__What you have to do__.
Examine the material below. Gather every line in which the string "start" appears.

__Collected data__.
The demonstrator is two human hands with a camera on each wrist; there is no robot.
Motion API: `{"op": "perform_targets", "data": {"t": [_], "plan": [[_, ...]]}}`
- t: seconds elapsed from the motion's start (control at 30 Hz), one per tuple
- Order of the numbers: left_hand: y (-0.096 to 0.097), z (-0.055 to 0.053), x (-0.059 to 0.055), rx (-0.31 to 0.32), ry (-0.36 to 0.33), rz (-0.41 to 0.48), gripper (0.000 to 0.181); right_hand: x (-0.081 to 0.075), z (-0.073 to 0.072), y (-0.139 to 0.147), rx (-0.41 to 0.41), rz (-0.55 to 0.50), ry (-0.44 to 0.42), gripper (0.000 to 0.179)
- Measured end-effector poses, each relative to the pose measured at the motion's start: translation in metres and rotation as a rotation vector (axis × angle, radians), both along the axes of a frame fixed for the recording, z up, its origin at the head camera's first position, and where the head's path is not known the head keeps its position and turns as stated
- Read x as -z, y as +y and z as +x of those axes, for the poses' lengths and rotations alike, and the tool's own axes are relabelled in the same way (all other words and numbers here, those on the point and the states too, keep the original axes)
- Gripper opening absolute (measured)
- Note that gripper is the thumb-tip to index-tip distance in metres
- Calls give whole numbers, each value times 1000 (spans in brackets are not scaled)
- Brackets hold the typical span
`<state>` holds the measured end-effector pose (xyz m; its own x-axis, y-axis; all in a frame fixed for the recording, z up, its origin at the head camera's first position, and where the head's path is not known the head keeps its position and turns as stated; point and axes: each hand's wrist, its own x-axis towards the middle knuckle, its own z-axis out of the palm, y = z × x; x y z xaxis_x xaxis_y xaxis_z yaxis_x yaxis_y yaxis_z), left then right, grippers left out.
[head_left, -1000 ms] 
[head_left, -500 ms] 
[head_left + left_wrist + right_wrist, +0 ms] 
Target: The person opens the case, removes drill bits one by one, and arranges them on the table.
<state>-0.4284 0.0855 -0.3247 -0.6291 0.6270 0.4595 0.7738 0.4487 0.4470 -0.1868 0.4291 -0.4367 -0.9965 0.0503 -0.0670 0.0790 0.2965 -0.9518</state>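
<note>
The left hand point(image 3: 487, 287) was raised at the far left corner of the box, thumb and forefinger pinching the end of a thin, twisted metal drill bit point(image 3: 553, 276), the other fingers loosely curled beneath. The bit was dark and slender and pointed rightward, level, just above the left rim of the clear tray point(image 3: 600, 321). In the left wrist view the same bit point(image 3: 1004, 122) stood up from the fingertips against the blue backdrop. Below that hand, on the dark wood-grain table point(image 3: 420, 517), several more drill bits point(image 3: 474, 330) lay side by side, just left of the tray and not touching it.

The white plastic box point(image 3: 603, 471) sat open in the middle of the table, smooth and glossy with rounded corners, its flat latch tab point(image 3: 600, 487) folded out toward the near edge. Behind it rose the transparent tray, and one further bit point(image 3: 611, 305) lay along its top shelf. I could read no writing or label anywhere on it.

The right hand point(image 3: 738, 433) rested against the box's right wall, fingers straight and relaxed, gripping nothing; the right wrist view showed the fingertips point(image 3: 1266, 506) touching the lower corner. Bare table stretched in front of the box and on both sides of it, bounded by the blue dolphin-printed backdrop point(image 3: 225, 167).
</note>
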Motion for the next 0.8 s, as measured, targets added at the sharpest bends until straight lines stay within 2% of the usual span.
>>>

__Answer__.
- t: seconds elapsed from the motion's start (control at 30 Hz), one per tuple
- Measured end-effector poses, each relative to the pose measured at the motion's start: translation in metres and rotation as a rotation vector (axis × angle, radians), both along the axes of a frame fixed for the recording, z up, its origin at the head camera's first position, and where the head's path is not known the head keeps its position and turns as stated

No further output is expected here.